The third volume of this series (Volume 1 ~ Volume 2) traces a congenial concert of Mozart, Handel and Chabrier that is all over well within the hour. The central work is that hyphenated and hyperbolic construction, the Handel-Beecham Piano Concerto. In this the Bart has ransacked some memorable themes to stitch together a concerto of sorts, a vehicle for his new wife Betty Humby who here gives the work its first radio broadcast. The premiere had been given a little earlier, on 15 March 1944, again in New York. As Andrew Rose notes, Beecham and Humby recorded it in London the following year but he is not quite right in his dating. Most of the recording comes from January 1945 but the Romanza was set down successfully in October of that year (the then unpublished performance can now be found on Somm). There are no huge interpretative differences in as slight a piece as this, but it is noticeable that the very stately opening was tightened up a few months later in the London studio inscription. This charming work, full of rococo trills and burnished romance, is graced by excellent string playing – fully affetuoso when called for - an especially fine first flautist, and a few minor digital derailments from Humby. As picked up by the microphone, her piano tone isn’t quite centred in the balance; it tends to be a bit recessive.

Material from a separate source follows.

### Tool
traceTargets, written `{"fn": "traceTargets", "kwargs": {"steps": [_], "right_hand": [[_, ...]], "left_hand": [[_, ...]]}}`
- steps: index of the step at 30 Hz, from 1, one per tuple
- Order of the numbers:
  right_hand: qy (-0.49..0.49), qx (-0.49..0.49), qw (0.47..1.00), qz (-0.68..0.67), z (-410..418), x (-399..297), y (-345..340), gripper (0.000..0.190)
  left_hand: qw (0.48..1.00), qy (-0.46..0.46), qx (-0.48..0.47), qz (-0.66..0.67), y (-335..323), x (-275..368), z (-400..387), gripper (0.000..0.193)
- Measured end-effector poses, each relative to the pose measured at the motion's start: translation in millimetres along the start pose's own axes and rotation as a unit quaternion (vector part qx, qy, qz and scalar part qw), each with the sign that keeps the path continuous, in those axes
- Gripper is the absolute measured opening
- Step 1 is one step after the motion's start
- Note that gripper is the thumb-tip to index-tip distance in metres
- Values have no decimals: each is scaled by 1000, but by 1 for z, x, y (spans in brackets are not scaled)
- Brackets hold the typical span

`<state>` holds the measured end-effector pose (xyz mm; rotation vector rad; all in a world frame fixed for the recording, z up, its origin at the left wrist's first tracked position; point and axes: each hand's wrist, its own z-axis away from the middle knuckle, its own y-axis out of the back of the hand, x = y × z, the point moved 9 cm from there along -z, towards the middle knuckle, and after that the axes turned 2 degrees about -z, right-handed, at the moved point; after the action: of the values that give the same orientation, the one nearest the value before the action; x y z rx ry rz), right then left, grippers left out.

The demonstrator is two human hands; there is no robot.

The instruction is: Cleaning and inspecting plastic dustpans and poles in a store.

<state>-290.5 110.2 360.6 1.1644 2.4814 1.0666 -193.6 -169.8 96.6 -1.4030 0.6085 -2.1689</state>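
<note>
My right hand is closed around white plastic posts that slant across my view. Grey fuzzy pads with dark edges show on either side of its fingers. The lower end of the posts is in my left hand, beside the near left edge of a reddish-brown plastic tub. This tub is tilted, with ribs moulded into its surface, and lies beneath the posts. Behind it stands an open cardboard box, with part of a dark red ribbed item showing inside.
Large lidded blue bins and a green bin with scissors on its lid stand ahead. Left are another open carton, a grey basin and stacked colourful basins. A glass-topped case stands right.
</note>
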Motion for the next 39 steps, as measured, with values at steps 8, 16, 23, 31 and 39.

Beecham was still in his early-mid period approach to Mozart’s symphonies. However beautifully shaped some later recordings were, there was sometimes a hint of too-manicured phrase tapering. Here he takes the Paris with all his accustomed vitality. His earlier LPO recording, which can be found on Dutton and elsewhere, is full of the kind of swagger and driving intensity that can be heard in this New York reading. The lower strings shine, the forward tuttis register powerfully, and the elegant and Andante never drags. Elegance and trenchancy are held in perfect equipoise. As a bonus we hear one of his encore favourites, a piece he loved playing and recording – Chabrier’s Espaņa. Deftly rhythmic and virtuosic it elicits voracious, applause which bulks up the playing time to precisely the 6:30 or so he took in his RCA reading. In New York he whipped up a quite different and more kinetic kind of storm.

On my review copy rogue discographic information relating to a Rudolf Kempe disc has migrated to the back of the jewel case, though this is presumably easy to correct. The engineering is fine and it’s always good to hear announcer Milton Cross adding period flavour to the proceedings.